Survei terbaru Populi Center bertajuk ‘Starting Point: Posisi Elektoral Jelang Kampanye Pemilu 2024’ diragukan oleh tim pasangan Anies Rasyid Baswedan-Abdul Muhaimin Iskandar (Amin) dan pasangan Ganjar Pranowo-Mahfud MD. Pasalnya, hasil survei itu dinilai menggiring publik pada pelaksanaan Pilpres 2024, satu putaran.
Survei Populi dilakukan pada 29 Oktober-5 November 2023 dengan melibatkan sebanyak 1.200 responden secara acak bertingkat. Metode yang digunakan berupa wawancara tatap muka dengan menggunakan aplikasi Populi Center.
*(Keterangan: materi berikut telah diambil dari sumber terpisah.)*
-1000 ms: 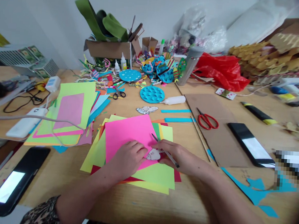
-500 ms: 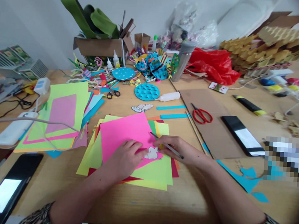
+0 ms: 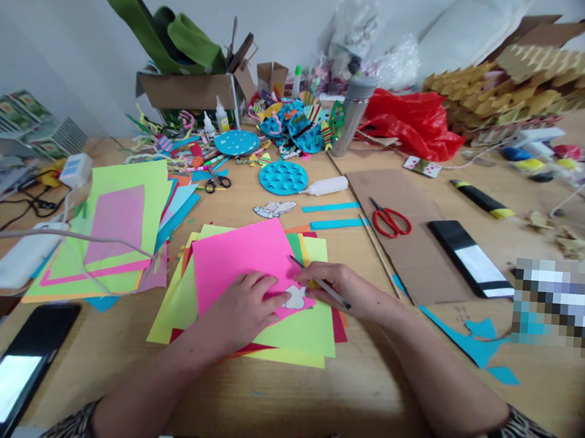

Adapun margin of error kurang lebih 2,83 pada tingkat kepercayaan 95 persen.
Di antara hasil survei menunjukkan, mayoritas koresponden menginginkan Pilpres 2024 dilaksanakan dalam satu putaran. Angka koresponden yang menginginkan satu putaran mencapai 64,9 persen. Sementara yang ingin dua putaran sebanyak 26,9 persen, sisanya tidak masalah satu atau dua putaran dan tidak tahu atau tidak menjawab.
“Saya meragukan hasil survei ini,” kata Juru Bicara Anies Baswedan, Andi Sinulingga saat menanggapi hasil survei Populi di Populi Center, Mampang Prapatan, Jakarta Selatan, Kamis (9/11/2023).
Secara gamblang, Andi menduga survei tersebut merupakan ‘pesanan’ dari client. Pasalnya, hasil survei itu tidak murni statistik.
“Ada sesuatu yang mau dicapai, yakni persepsi publik. Ini tergambar dari hasil survei yang menggiring persepsi publik terhadap Pemilu satu putaran. Ini direkognisi dengan data-data. Data sangat tergantung dari arah pertanyaan para surveyor,” tutur Andi.
Senada, Eko Kuntadhi dari tim pemenangan nasional Ganjar Pranowo-Mahfud MD menanggapi dengan kritis, survei tersebut memang menggiring publik pada persepsi tertentu.
Menurut Eko, hal itu tercermin dari pertanyaan yang diajukan oleh Populi kepada respondennya. Narasi pertanyaan yang ditanyakan peneliti kepada responden yakni ‘Pilpres akan diikuti oleh tiga pasangan calon dan kemungkinan berlangsung dua putaran apabila tidak ada yang mendapatkan suara lebih dari 50 persen. Menurut Anda sendiri, berapa putaran dalam pilpres yang Anda inginkan?’.
Tak hanya itu, Eko juga menilai, survei Populi terlalu condong pada pasangan capres-cawapres tertentu. Dia blak-blakan menyebut, survei itu mengglorifikasi sosok Gibran Rakabuming Raka yang tidak lain merupakan cawapres pendamping Prabowo Subianto.
Pasalnya, survei itu tidak merepresentasikan kondisi masyarakat Indonesia saat ini. Hal itu terlihat dari hasil survei Populi yang menunjukkan bahwa mayoritas masyarakat menerima atau biasa saja mengenai persoalan dinasti politik.
Survei itu turut mengungkap ihwal isu dinasti politik dengan memberi pertanyaan kepada responden: ‘Saat ini banyak orang membicarakan tentang dinasti politik, bagaimana penilaian atau sikap Anda tentang dinasti politik?’. Hasilnya, sebesar 62,1 persen masyarakat menyatakan bisa menerima atau biasa saja (bisa diterima 15,8 persen dan biasa saja 46,3 persen).
Dalam surveinya, Populi menempatkan duet Prabowo-Gibran dengan elektabilitas 43,1 persen. Disusul pasangan Ganjar-Mahfud sebesar 23 persen dan Amin terendah di angka 22,3 persen. Sisanya, sebanyak 10 persen belum memutuskan dan 1,6 persen menolak menjawab.
Berbeda dengan Andi dan Eko, Wakil Komandan Pemilih Muda Tim Kampanye Prabowo-Gibran, Rahayu Saraswati mengapresiasi survei tersebut. Dia menilai, tingkat elektabilitas Prabowo-Gibran yang unggul dibandingkan dua pasangan capres-cawapres lainnya sebagai bentuk bukti dari ikhtiar.